I roll my eyes disdainfully. "If you were really so good at being hypnotized, you wouldn't make me so mad at you, dumbass," I snap, crumpling up a sheet of paper into a ball and throwing it at him. I'm a lousy shot, so it goes wide and joins a small drift of improvised projectiles scattered across the floor, but it's the thought that counts. "Like, wouldn't you make me want to, I don't know, be nice to you or want to hang around you or something?" I can think of a lot of 'or somethings' he might want to do-Luis might have those weird frog cheeks of his, but he's really pretty jacked for an astrophysics major. But I'm not about to bring that up. He'd probably just tell me he made me notice with hypnosis or some shit.
He's always saying crap like that. "Naw, that's part of my plan, Lupes!" he says enthusiastically, not even realizing he's providing me with proof of my argument. "Strong emotional reactions wear you out, you know? It's like you get really pissed off for five minutes, and then the adrenaline rush wears off and you're ready for a nap. I told you that when you woke up, you'd be totally sure you weren't hypnotized, and you'd just get madder and hornier every time I talked about it. It's working, isn't it." He gives me another wink, and honestly fucking clicks his tongue at me. Clicks his fucking tongue.
I damn near lose it at that. "Oh come the fuck on!" I shout, rising to my feet and slapping the table in frustration. "You seriously expect to tell me that when I get pissed off at your bullshit lies about hypnotizing me all the fucking time, it's a sign that the hypnosis is working? What next? You going to tell me that you secretly hypnotized me into kicking you in the balls, too?" I'm not really going to do anything like that-at least, I don't think I am-but at the same time, I can't deny that I'm getting pretty fucking sick of this. Every time I doze off at the beach, it's because he hypnotized me. Every time I come over to hang out with him, it's because I'm following one of his suggestions. Every time I space out in class, it's because he texted me one of the fucking infinite number of post-hypnotic triggers he apparently installed in me over the last three years. It's just... it's fucking exhausting. If he wasn't so cute, I probably would have told him to fuck off a long time ago.
Not that I'm going to mention that at the moment. He's already too damn full of himself. "See, that's what I'm talking about, Lupita!" he says, gesturing to my tense, knotted muscles and aggressive stance. "You know you'd never lose it like this with anyone else. Nobody ever gets under your skin, not even Chad from Electromagnetic Theory when he said women couldn't wrap their head around high-energy physics.
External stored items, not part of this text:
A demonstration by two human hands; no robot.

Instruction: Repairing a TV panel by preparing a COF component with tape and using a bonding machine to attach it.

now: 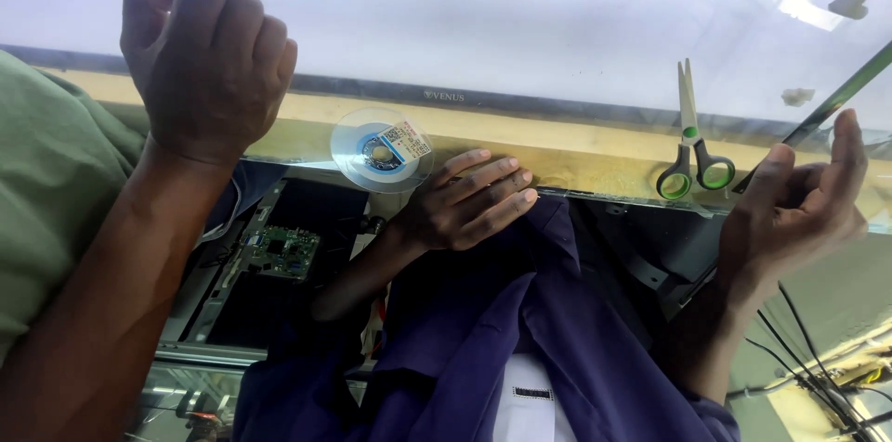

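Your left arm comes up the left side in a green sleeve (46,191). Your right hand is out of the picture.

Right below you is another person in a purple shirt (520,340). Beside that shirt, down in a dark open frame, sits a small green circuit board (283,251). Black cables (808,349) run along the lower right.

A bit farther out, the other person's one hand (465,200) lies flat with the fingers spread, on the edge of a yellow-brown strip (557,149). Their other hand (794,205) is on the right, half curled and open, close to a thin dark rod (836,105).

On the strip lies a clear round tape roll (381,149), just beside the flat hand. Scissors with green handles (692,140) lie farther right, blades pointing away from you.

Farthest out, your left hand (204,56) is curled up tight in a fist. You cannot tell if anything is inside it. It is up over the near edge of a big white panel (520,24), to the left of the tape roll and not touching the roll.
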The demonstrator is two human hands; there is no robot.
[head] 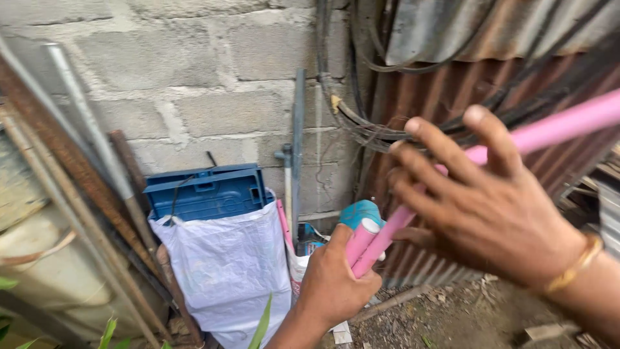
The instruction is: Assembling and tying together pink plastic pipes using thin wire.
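Pink plastic pipes are crossing between your hands against a grey block wall (194, 77). You are gripping the short pink pipe (360, 240) in your left hand (332, 281), fist closed around it near the bottom centre, its capped end pointing up and to the right. Your right hand (481, 207) is spreading its fingers over the long pink pipe (549, 129), whose axis is running from upper right down to lower left, its low end meeting the short one just beside your left fist; whether the right hand is actually clamping it, you cannot tell. Farther left, a blue crate (206, 190) is sitting behind a white sack (226, 271), with rusty rods (71, 168) leaning nearby.
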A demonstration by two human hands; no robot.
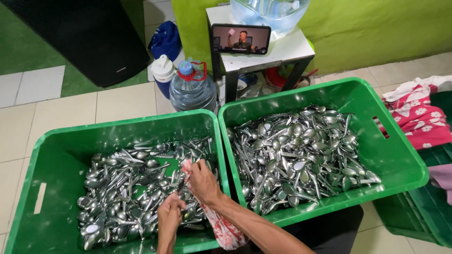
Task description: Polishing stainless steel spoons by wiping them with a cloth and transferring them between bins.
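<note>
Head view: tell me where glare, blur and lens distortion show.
Head view: soft, even light; bright glints on the spoons in the right crate and the left crate; the crate rims bow outward, a wide-angle effect; the right hand, with a red-and-white cloth, and the left hand look slightly soft; the phone screen is small but clear.

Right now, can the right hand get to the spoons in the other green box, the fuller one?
Probably yes. The right hand holds a red-and-white cloth over the left crate, beside the shared wall. The right crate is open on top, so its spoons lie uncovered.
</note>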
It's got to be hypnosis." I'm a little bit bugged by that one-I have to admit, I normally try twice as hard to keep my temper as anyone else in the room. The second you even raise your voice around a white dude, suddenly it's that whole 'fiery Latina' bullshit all over again. But just because Luis can get to me like nobody else doesn't mean he hypnotized me into it.
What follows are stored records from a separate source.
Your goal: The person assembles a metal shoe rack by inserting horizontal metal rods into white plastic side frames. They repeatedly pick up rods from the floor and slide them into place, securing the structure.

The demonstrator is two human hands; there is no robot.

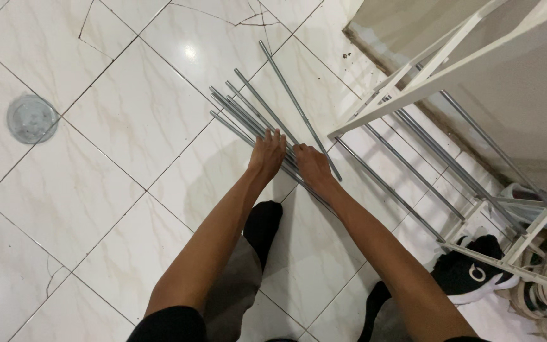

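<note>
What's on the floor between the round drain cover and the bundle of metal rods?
Only bare white floor tiles lie between the drain cover and the metal rods, as the head view shows.

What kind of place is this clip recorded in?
Probably a home entryway or utility corner: glossy white floor tiles with a round drain cover, and shoes beside a white rack frame. Both hands rest on metal rods.

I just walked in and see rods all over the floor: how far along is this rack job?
Partly along, it seems. Done: the white rack frame already carries several metal rods between its side pieces. In hand: the left hand and right hand both rest on a loose bundle of rods on the tiled floor. Left: those loose rods are apart from the frame, and shoes lie beside it.
</note>
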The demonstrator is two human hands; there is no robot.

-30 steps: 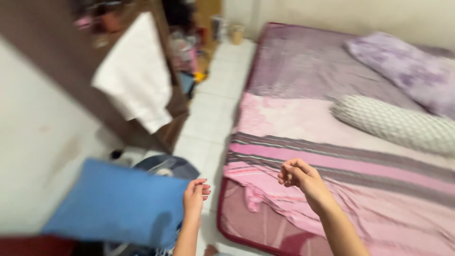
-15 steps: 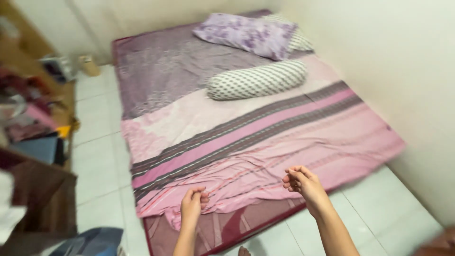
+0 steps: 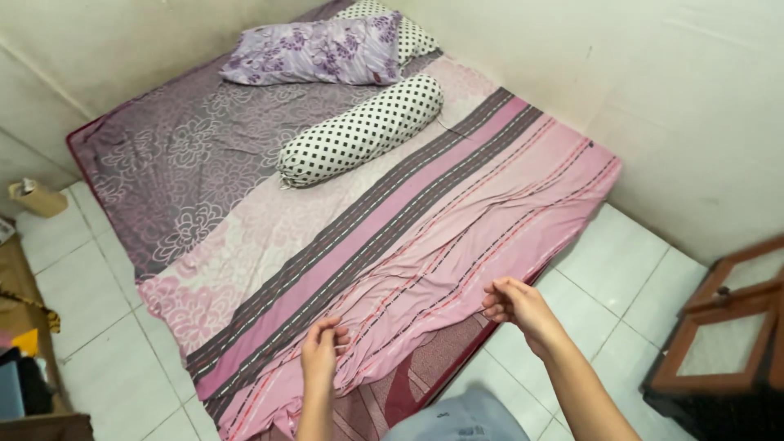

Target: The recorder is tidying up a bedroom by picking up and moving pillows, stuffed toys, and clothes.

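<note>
Now we've swung round to face the mattress's foot, our hands over its edge. Our left hand [image 3: 321, 353] has fingers curled, pinching the pink striped sheet [image 3: 425, 245]; our right hand [image 3: 514, 302] hovers half-closed just above it. Farther off lie the polka-dot bolster [image 3: 359, 131] and purple floral pillow [image 3: 314, 53].

Mattress on white tile floor [image 3: 90, 343], pushed into corner of room. Pink striped sheet [image 3: 425, 237] spread over lower half, rumpled near foot edge. Left hand [image 3: 320, 353] over wrinkled hem, fingers curled, thumb and fingertips pinched together. Right hand [image 3: 516, 305] at sheet edge, fingers loosely bent. Polka-dot bolster [image 3: 359, 131] lying across middle; purple floral pillow [image 3: 314, 53] at head end. Wooden-framed cabinet [image 3: 727, 335] at right
</note>
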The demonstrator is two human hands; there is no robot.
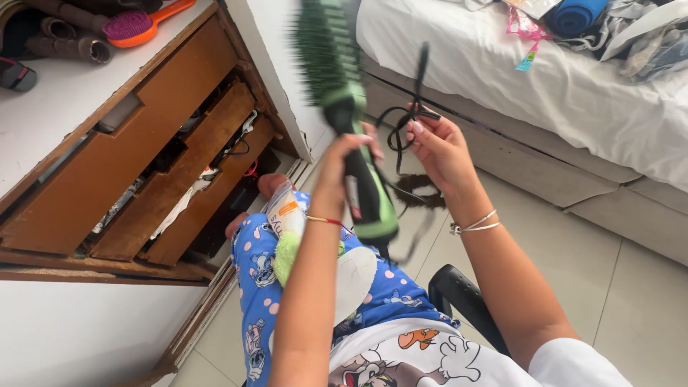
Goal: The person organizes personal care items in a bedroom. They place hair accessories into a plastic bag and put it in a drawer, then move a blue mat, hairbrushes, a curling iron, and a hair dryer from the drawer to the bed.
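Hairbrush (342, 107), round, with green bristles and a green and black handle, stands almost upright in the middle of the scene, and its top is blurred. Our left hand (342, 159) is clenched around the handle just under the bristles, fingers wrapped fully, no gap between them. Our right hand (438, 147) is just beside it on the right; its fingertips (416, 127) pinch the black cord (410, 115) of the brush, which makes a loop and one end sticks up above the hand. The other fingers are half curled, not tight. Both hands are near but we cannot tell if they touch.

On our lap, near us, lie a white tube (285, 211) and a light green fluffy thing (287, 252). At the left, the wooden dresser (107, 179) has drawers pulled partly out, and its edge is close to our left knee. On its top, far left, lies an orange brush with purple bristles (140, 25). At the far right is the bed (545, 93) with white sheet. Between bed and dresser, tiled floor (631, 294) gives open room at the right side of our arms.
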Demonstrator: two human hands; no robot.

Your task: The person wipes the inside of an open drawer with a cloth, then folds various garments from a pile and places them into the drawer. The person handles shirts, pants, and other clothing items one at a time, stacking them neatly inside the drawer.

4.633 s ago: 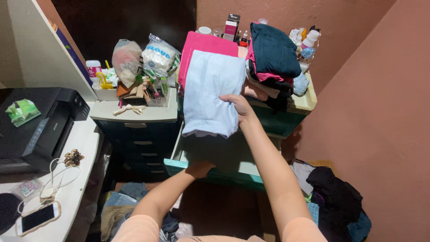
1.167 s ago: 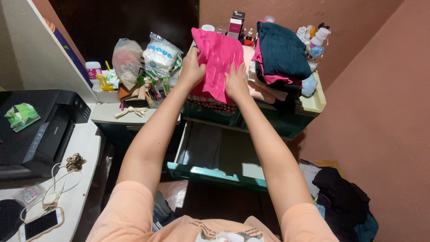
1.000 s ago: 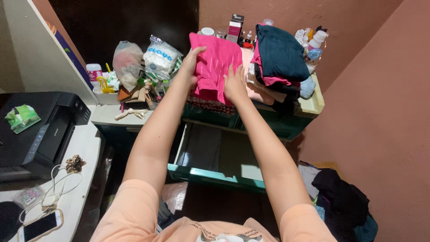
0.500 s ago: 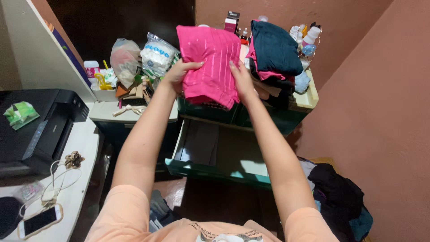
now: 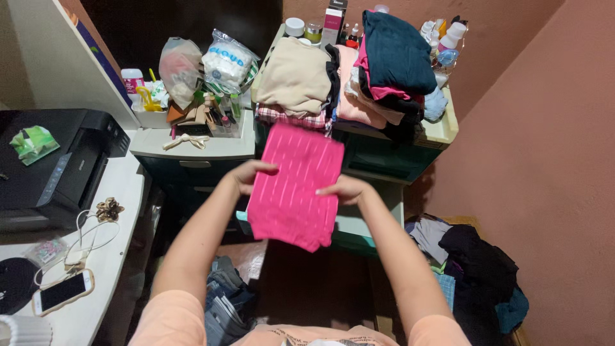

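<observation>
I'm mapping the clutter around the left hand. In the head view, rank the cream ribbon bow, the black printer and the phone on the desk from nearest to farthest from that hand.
From the left hand, gripping the pink folded garment:
1. Cream ribbon bow, on the low drawer unit's top, up and left of the hand.
2. Black printer, on the desk at far left.
3. Phone, at the desk's near edge, lower left.

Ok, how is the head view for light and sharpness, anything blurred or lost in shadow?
Head view: the folded pink striped cloth is brightly lit and sharp; the left hand and right hand show no motion blur; the floor under the cloth and the dark doorway fall into deep shadow; edges bow slightly from the wide lens.
</observation>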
Not that Luis sees it that way. "Not that you'd notice. That's the best part about this. Your head's so twisted up with all the suggestions, you think that everything you do is your own idea. I can tell you pretty much anything, and you'll walk yourself through all the justifications you need to make it make sense to you. Like tonight, I told you that you were going to end up naked on your hands and knees while I took your tight little pussy from behind, and not only are you going to do it, you're going to believe one hundred percent that it's pure coincidence. Because you're so deeply programmed."